The Role of Cognitive Tests in Donald Trump’s Memory, Alzheimer’s Disease, and Other Dementia: A Conversation with Dr. Sharon Sha
“As you get older, you have more experience, more control [over] your emotions,” Tan says. So it’s important to not only look at a candidate’s cognitive abilities, he says, but also “their wisdom and the principles that they live by.”
During his presidency, Donald Trump said that he “aced” a test called the Montreal Cognitive Assessment or MoCA. Sha says the screening test is used to flag major deficits and not a comprehensive look at cognitive function.
Sha says that a person’s current cognitive performance needs to be compared against their earlier performance in life. The retired professor may do well on cognitive tests even though he has a significant mental decline.
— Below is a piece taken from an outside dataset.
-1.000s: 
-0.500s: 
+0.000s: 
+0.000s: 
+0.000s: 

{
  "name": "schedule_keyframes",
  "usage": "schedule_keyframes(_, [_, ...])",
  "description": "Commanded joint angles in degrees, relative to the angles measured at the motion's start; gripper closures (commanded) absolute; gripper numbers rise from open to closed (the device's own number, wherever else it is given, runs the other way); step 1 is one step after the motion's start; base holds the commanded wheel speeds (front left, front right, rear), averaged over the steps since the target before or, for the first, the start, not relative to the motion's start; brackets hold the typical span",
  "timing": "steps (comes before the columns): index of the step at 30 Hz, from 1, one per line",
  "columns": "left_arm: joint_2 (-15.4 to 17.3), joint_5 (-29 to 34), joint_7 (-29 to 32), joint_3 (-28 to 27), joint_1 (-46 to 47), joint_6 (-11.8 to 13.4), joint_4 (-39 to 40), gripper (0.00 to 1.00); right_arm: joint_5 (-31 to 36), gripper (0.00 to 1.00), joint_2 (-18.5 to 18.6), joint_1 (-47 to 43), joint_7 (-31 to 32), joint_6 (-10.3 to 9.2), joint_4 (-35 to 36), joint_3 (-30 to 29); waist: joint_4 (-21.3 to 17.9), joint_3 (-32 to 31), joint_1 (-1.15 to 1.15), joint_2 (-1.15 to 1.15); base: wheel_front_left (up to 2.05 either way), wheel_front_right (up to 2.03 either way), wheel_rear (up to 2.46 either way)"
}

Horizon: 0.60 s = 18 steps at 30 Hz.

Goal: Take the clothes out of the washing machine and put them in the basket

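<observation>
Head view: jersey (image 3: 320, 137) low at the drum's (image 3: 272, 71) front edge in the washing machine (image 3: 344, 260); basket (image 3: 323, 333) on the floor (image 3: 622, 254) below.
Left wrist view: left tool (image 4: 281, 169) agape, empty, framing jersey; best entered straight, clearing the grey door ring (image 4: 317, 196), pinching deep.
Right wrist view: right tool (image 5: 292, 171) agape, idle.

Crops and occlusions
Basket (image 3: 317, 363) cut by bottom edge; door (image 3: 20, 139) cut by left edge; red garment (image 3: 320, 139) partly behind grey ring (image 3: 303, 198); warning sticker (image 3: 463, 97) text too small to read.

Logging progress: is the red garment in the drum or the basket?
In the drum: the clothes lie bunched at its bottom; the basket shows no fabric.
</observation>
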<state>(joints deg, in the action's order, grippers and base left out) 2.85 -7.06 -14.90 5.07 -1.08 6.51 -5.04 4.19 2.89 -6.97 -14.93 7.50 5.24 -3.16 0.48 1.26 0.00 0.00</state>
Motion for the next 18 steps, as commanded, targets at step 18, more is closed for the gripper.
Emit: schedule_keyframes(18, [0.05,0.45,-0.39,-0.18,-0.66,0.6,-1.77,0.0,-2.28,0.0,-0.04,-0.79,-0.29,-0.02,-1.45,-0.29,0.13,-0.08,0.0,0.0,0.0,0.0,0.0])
But Tan says that there is more than just a few seconds of press conference needed to diagnose those conditions, and they need more than an hour of testing.
Alzheimer’s and other forms of dementia are more common with each passing decade. An estimated 40% of people between 80 and 85 have either dementia, which makes independent living difficult, or what’s known as mild cognitive impairment.
The temporary inability to remember names, in particular, “is very common as we get older,” says Dr. Sharon Sha, a clinical professor of neurology at Stanford University.
Working memory is a cognitive change that occurs when we get older, and it allows us to remember passwords for short periods of time.
A typical person in their 20s might be able to reliably hold seven digits in working memory, Sha says. “As we age, that might diminish to something like six digits, but not zero.”
Dr. Zaldy Tan: Changing “Major” Jobs to “Merger-level Jobs” at Cedars-Sinai
Tan says that it may be a problem for a race car driver or pilot. But it’s less likely to make a difference to someone who is doing “an executive-level job, where there is a lot of support and a lot more time to do planning and decision making.”
One reason for the decline is a decrease in the speed at which the brain processes information. Slower processing means a person may take longer to respond to a question or make a decision.
Dr. Zaldy Tan says that all of them have been at Cedars-Sinai Medical Center in Los Angeles. “It’s just that we are not public figures and therefore this is not as noticeable or blown up.”